Work may be hard but achieving a satisfying, fulfilling retirement may be even harder work. A new book offers timely advice for revered football manager Sir Alex Ferguson as he announces his retirement.
A self-help guide from Newcastle University psychologist Dr Derek Milne provides an upbeat and constructive approach to coping successfully with life after work.
Presenting retirement as a journey which needs to be worked on in order to get the most out of it, The Psychology of Retirement, examines how pressures on today’s society are impacting on our retirement.
Working for longer, the increased cost of living and an unrealistic expectation of what life after work will be like means many of us are struggling to cope during retirement.
In his new book, Dr Milne also outlines how approximately 25% of those who retire will experience significant personal distress, an experience made worse by being the very opposite of what they expected.
Dr Milne explains: “It is natural to assume that retirement will be a bed of roses, a long-awaited escape from the demands of work. But we too readily overlook the psychological benefits of work, whilst preparing too little for retirement. Work typically provides us with status, meaning, identity, structure, and much more. If we simply stop working we can experience a dreadful personal crisis when we retire.”
Dr Milne says that almost all who retire will find some part of the transition to life after work surprisingly tricky. Loss of status, identity confusion, lacking a sense of purpose and difficulties in establishing new roles at home - especially if one partner retires well before the other – are all contributing factors.

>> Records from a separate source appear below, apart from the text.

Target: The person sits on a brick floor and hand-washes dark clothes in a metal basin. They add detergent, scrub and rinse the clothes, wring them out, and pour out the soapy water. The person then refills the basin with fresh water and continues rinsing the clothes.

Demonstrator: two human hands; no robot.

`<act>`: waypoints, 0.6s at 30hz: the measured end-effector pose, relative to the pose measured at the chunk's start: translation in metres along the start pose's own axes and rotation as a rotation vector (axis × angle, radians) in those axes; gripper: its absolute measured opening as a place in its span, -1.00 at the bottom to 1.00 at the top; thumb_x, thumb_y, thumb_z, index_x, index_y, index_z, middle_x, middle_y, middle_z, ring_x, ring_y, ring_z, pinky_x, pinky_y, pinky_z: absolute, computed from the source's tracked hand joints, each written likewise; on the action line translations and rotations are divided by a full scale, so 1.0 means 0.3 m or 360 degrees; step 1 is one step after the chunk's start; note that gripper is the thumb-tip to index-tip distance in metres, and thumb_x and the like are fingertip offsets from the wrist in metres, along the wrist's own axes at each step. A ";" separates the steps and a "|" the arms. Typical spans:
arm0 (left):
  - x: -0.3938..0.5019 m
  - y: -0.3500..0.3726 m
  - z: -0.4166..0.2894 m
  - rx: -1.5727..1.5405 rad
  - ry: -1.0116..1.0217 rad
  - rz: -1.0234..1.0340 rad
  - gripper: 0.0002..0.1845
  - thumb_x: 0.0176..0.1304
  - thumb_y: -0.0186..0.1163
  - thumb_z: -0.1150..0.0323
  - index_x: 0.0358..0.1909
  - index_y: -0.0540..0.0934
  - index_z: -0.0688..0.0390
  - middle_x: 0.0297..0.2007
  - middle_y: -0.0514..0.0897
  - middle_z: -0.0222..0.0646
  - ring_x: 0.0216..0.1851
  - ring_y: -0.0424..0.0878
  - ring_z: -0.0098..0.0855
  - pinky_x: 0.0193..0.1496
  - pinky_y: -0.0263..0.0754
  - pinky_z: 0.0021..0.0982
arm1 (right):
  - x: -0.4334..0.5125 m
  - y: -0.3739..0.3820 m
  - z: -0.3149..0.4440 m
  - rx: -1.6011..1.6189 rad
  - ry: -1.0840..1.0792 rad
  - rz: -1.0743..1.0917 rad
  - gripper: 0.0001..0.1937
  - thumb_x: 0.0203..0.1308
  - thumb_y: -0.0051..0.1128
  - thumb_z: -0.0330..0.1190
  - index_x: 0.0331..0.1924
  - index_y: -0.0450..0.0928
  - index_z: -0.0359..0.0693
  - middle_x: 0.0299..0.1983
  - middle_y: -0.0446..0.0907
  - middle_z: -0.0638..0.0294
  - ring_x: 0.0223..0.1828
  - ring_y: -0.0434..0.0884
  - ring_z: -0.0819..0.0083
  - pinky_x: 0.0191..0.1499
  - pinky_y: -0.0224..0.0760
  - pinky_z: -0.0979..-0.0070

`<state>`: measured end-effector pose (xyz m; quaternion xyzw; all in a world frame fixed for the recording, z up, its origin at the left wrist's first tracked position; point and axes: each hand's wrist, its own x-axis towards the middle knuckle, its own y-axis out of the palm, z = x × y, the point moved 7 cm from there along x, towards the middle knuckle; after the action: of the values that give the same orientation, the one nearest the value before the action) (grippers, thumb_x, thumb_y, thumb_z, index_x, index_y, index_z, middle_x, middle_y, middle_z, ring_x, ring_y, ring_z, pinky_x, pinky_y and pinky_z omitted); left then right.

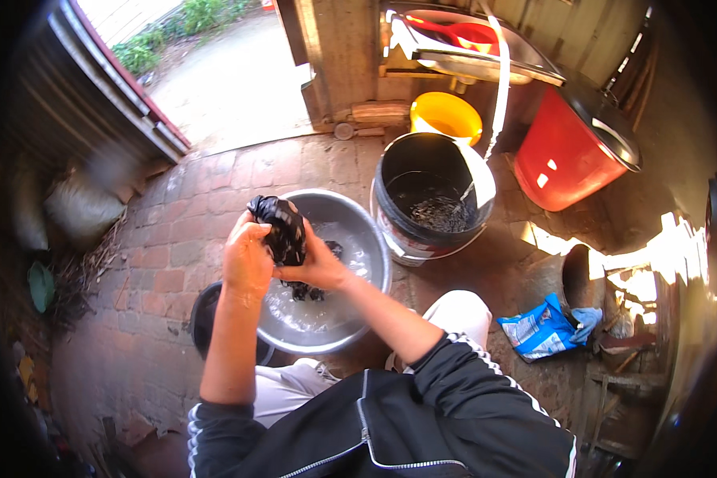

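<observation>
A bunched wet black cloth point(284, 233) is gripped between my two hands above the left part of a round metal basin point(380, 263). My left hand point(248, 257) holds it from the left, thumb laid across its side. From the right and below, my right hand point(316, 260) presses against the same cloth. Clear water point(334, 319) lies in the basin. More dark material point(305, 291) shows in the water under my hands, partly hidden by them. Whether it joins the held cloth I cannot tell.
A dark bucket of water point(394, 239) stands right of the basin, with a white hose point(502, 77) running into it. Behind it is a yellow bucket point(445, 116). A red bin point(564, 155) and a blue plastic bag point(541, 328) are at right. A black tub point(206, 319) sits left of the basin.
</observation>
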<state>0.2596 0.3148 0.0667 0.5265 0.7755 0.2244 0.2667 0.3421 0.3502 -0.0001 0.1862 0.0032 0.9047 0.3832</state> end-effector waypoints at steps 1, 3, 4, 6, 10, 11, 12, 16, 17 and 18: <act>0.032 -0.018 0.017 0.0172 -0.0118 0.0089 -0.66 0.05 -0.02 0.53 -0.07 0.46 0.30 -0.20 0.60 -0.23 -0.17 0.57 -0.36 0.02 0.43 -0.40 | -0.003 -0.002 -0.045 0.0182 0.0139 -0.0127 -0.08 -0.17 0.50 -0.20 0.30 0.17 -0.26 0.15 0.41 0.12 0.15 0.42 0.36 0.21 0.26 0.46; 0.130 -0.135 0.080 0.0521 -0.0345 0.0254 -0.75 0.19 -0.01 0.45 -0.11 0.50 0.28 -0.20 0.61 -0.21 -0.15 0.59 -0.35 0.02 0.46 -0.33 | -0.060 0.016 -0.213 0.0827 0.0906 -0.0063 -0.41 -0.07 0.41 -0.26 0.09 0.43 -0.25 -0.05 0.57 0.21 -0.01 0.54 0.46 0.10 0.36 0.52; 0.162 -0.249 0.109 0.0699 -0.0476 0.0072 -0.74 0.31 0.06 0.28 -0.13 0.52 0.28 -0.21 0.62 -0.20 -0.20 0.60 -0.39 -0.07 0.49 -0.36 | -0.084 0.031 -0.238 0.1213 0.0965 -0.0071 -0.63 0.02 0.29 -0.34 -0.06 0.54 -0.23 -0.17 0.64 0.21 -0.16 0.61 0.46 0.02 0.43 0.53; 0.187 -0.295 0.114 0.1114 -0.0664 0.0056 -0.62 0.34 0.06 0.15 -0.08 0.50 0.29 -0.20 0.61 -0.18 -0.19 0.60 -0.41 -0.15 0.50 -0.37 | -0.140 0.012 -0.295 0.1601 0.1174 -0.0088 -0.60 0.13 0.10 -0.34 0.06 0.45 -0.28 -0.10 0.63 0.06 -0.11 0.64 0.34 -0.01 0.52 0.37; 0.212 -0.529 0.225 0.0836 -0.0603 0.0022 -0.31 0.24 0.05 -0.20 0.12 0.42 0.22 0.04 0.53 -0.17 -0.01 0.56 -0.37 -0.01 0.48 -0.37 | -0.167 0.017 -0.259 0.1801 0.1255 -0.0022 -0.53 0.17 -0.02 -0.28 0.14 0.37 -0.34 -0.04 0.60 -0.04 -0.15 0.66 0.30 -0.03 0.54 0.38; 0.201 -0.510 0.276 0.0568 -0.0537 0.0049 -0.26 0.21 0.04 -0.25 0.15 0.41 0.20 0.08 0.51 -0.18 0.02 0.54 -0.36 0.03 0.47 -0.36 | -0.163 0.014 -0.252 0.1814 0.1227 0.0012 -0.53 0.17 -0.02 -0.28 0.15 0.36 -0.34 -0.03 0.59 -0.05 -0.15 0.66 0.30 -0.04 0.54 0.40; 0.163 -0.403 0.302 0.0412 -0.0445 0.0202 -0.07 0.06 0.02 -0.41 0.26 0.31 0.15 0.15 0.46 -0.24 0.14 0.46 -0.28 0.17 0.40 -0.25 | -0.153 0.031 -0.217 0.1867 0.1246 0.0045 -0.58 0.17 0.02 -0.27 0.06 0.45 -0.35 -0.08 0.62 0.01 -0.22 0.66 0.37 -0.12 0.55 0.47; 0.154 -0.230 0.371 -0.0562 -0.0421 0.0650 0.10 0.00 0.18 -0.33 0.41 -0.01 0.17 0.26 0.28 0.05 0.25 0.31 0.03 0.27 0.25 0.10 | -0.173 0.084 -0.183 0.1917 0.1387 0.0121 -0.54 0.19 0.00 -0.28 0.13 0.38 -0.38 0.00 0.58 -0.04 -0.15 0.65 0.24 0.02 0.47 0.40; 0.156 -0.196 0.342 -0.0579 -0.0368 0.0648 -0.01 0.10 0.25 -0.14 0.41 0.01 0.17 0.23 0.34 0.03 0.24 0.36 -0.03 0.27 0.28 0.05 | -0.181 0.086 -0.186 0.1890 0.1401 0.0177 -0.53 0.20 0.02 -0.25 0.13 0.38 -0.36 -0.04 0.60 0.01 -0.16 0.65 0.29 -0.05 0.51 0.44; 0.176 -0.225 0.330 -0.0498 -0.0312 0.0612 -0.13 0.16 0.26 0.11 0.40 0.04 0.19 0.06 0.50 -0.08 0.12 0.48 -0.17 0.24 0.35 -0.04 | -0.181 0.088 -0.187 0.1795 0.1348 0.0227 -0.54 0.20 0.05 -0.23 0.12 0.39 -0.33 -0.14 0.59 0.08 -0.22 0.63 0.37 -0.13 0.51 0.49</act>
<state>0.2608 0.3477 -0.0601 0.6356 0.5875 0.3361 0.3713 0.3394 0.3017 -0.0666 -0.0118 0.6078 0.7826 0.1340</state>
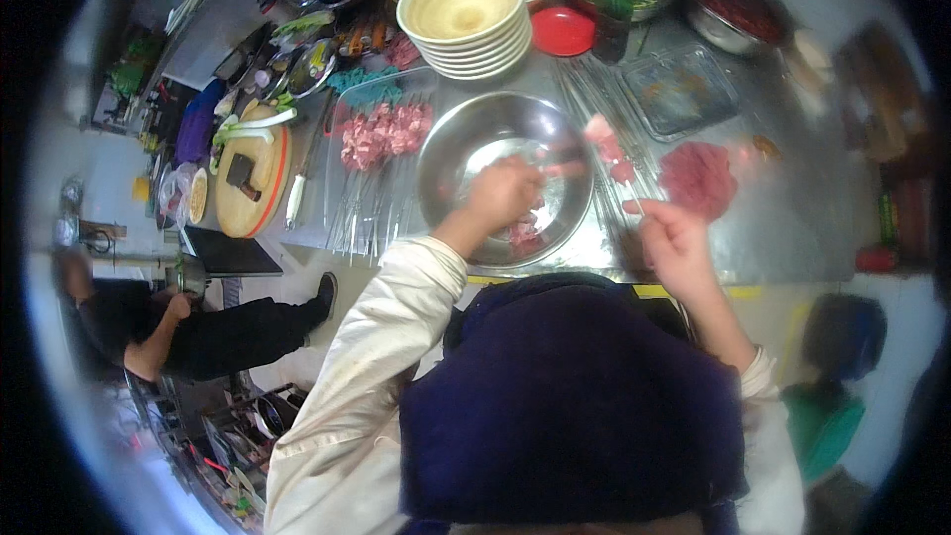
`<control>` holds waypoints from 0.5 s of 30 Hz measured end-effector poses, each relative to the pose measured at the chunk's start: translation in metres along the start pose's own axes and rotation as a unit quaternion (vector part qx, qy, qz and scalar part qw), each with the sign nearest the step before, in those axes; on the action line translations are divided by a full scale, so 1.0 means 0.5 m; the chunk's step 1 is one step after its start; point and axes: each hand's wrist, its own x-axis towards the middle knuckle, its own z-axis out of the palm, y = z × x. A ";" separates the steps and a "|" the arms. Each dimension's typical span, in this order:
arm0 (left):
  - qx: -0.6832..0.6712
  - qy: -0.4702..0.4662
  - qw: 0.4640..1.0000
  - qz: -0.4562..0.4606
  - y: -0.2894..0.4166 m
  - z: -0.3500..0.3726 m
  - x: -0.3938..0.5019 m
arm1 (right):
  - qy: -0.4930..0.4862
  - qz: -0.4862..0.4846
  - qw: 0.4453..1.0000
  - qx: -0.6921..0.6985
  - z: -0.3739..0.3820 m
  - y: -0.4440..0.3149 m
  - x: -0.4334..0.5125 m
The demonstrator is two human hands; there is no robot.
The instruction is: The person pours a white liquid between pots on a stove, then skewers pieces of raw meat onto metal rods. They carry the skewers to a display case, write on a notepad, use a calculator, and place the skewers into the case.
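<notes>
My right hand (672, 241) pinches a thin metal skewer (634, 195) near the counter's front. Several pieces of raw meat (611, 148) are threaded on its far end, pointing away from me. My left hand (501, 197) is over the inside of a wide stainless steel bowl (438, 163), fingers curled; whether they hold anything is hidden. Below that hand, a small heap of raw meat pieces (526, 234) lies in the bowl. Bare metal skewers (583, 89) lie in a bundle right of the bowl. Left of it, a clear plastic tray (338, 197) holds loaded meat skewers (386, 134).
A stack of cream bowls (475, 52) stands behind the steel bowl. A red cloth-like bundle (698, 178) lies beyond my right hand. Leftward are a white-handled knife (296, 200) and a cleaver (241, 174) on a round wooden board (271, 200). Another person (215, 338) is at far left.
</notes>
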 end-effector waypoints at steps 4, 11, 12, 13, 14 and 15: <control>0.077 0.034 0.994 0.074 -0.007 0.073 0.001 | 0.016 -0.028 0.997 -0.074 -0.008 0.035 -0.035; -0.700 -0.006 0.695 -0.162 -0.061 0.015 -0.005 | -0.045 -0.022 0.994 -0.099 0.017 0.073 -0.059; -0.764 0.008 0.625 -0.158 -0.043 -0.021 -0.020 | -0.065 -0.040 0.991 -0.110 0.025 0.080 -0.055; -0.823 0.020 0.548 -0.149 -0.029 -0.044 -0.030 | -0.083 -0.057 0.987 -0.122 0.029 0.079 -0.052; -0.842 0.038 0.515 -0.156 -0.029 -0.051 -0.034 | -0.099 -0.055 0.986 -0.121 0.033 0.071 -0.049; -0.858 0.041 0.487 -0.159 -0.018 -0.067 -0.034 | -0.092 -0.067 0.985 -0.131 0.037 0.065 -0.047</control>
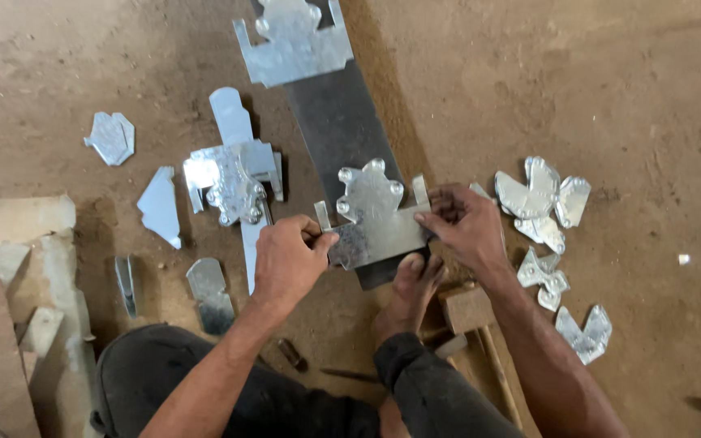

Dr Milne wrote the book as he went through a gradual retirement process, keeping in mind advice that the best way to manage leaving employment was to ‘never retire’. He finally gave up work as the Director of the Newcastle University Doctorate in Clinical Psychology training programme last year.
His book is the first self-help guide to successful life after work that is based on proven psychological coping strategies. It offers a constructive approach to coping successfully with retirement, drawing on over 30 years of clinical practice in the NHS. He suggests that the ‘triple whammy’ can be countered by developing a sound grasp of what is happening during retirement.
“People approaching retirement need to consider taking up a new activity or committing to developing an existing skill,” Dr Milne says. “I have always played tennis, and have started playing golf in my retirement. There’s a lot in common, but also some fresh challenges. It’s about enjoying the journey rather than the outcome. The work doesn’t stop when work stops if you are to enjoy retirement.”
The Psychology of Retirement draws on case studies, the latest research and the best available theories, and suggests the most effective strategies for coping with the transition out of the workforce. It is intended primarily as a guide for anyone who has recently retired or who is anticipating retirement.
Other coping strategies include learning how to reframe situations in a positive light, developing concentration skills and committing to lifelong learning.